* [What you should do]:
Everything from the line containing "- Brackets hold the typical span" through the line containing "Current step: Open" in the listing below should be copied exactly, and nothing more.

* [Material for this task]:
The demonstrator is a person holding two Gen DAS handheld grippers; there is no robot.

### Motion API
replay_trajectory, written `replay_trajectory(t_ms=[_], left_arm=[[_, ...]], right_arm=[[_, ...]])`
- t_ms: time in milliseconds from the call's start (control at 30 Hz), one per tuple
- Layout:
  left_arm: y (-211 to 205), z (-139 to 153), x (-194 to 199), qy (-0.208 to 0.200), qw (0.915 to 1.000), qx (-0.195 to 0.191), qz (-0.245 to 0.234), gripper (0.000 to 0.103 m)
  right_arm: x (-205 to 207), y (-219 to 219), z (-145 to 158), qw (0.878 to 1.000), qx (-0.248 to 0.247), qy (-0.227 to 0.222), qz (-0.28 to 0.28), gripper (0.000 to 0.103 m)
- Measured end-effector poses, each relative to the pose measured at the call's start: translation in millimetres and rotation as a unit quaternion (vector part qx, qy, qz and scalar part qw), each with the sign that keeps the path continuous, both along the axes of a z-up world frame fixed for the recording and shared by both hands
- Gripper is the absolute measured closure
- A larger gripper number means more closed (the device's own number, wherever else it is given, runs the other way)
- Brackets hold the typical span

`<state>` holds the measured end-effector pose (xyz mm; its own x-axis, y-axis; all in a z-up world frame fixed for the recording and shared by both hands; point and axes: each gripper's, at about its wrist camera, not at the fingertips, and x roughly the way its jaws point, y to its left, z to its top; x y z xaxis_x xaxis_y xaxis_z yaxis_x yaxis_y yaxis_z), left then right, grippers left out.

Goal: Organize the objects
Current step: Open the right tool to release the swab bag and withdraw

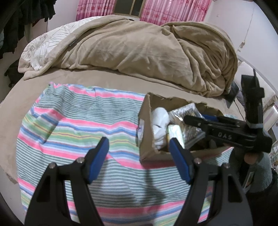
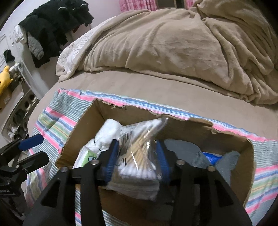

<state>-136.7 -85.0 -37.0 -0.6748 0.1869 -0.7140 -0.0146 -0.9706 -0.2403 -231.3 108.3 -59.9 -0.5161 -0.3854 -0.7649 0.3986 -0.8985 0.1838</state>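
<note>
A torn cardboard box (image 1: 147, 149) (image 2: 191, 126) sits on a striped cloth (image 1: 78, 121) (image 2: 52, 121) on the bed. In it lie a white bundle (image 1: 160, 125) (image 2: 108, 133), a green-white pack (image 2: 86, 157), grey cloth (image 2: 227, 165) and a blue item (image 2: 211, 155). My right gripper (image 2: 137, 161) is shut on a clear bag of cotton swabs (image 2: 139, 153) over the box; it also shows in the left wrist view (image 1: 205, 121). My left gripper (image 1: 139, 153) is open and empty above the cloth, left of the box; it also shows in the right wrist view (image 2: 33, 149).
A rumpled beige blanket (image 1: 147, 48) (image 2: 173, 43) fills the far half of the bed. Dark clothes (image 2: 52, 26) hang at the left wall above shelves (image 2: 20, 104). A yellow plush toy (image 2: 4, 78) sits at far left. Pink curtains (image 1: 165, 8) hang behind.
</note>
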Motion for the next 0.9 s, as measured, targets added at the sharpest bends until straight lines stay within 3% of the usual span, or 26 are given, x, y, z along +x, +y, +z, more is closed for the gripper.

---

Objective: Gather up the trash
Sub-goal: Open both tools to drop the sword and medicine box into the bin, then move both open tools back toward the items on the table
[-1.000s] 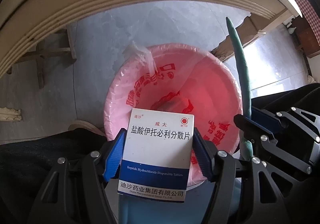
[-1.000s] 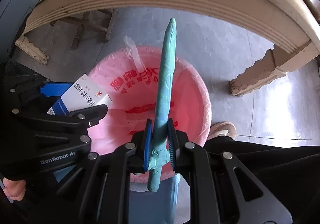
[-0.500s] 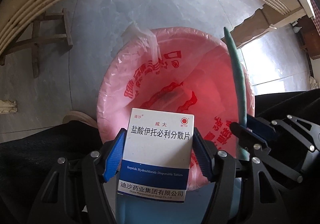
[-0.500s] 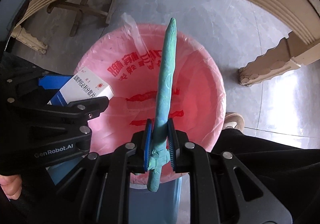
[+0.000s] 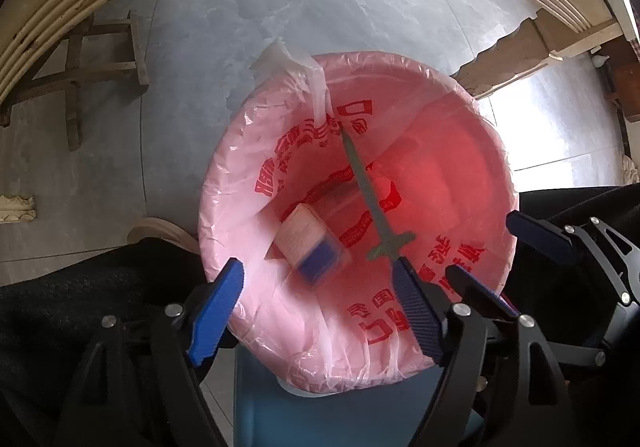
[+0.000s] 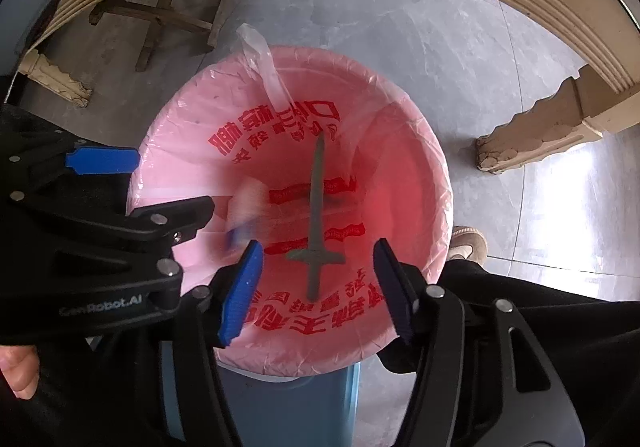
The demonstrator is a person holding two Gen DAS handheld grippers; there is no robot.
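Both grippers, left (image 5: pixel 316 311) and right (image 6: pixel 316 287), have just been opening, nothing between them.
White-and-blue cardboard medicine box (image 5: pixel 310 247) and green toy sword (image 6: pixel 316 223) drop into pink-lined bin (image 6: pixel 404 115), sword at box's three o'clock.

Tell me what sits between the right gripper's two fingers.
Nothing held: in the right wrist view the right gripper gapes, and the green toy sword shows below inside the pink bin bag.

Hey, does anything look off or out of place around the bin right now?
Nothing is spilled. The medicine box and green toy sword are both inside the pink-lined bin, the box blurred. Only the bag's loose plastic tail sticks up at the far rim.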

* [Solution to this exercise]:
- Brackets hold the typical span

`<state>` holds the measured end-effector pose (xyz mm; its own x-axis, y-axis; all in a z-up world frame fixed for the recording and shared by both hands; point and axes: each gripper's, at about its wrist camera, not at the fingertips, and x roughly the way its jaws point, y to its left, z to its top; x y z xaxis_x xaxis_y xaxis_z yaxis_x yaxis_y yaxis_z), left then right, grippers left out.

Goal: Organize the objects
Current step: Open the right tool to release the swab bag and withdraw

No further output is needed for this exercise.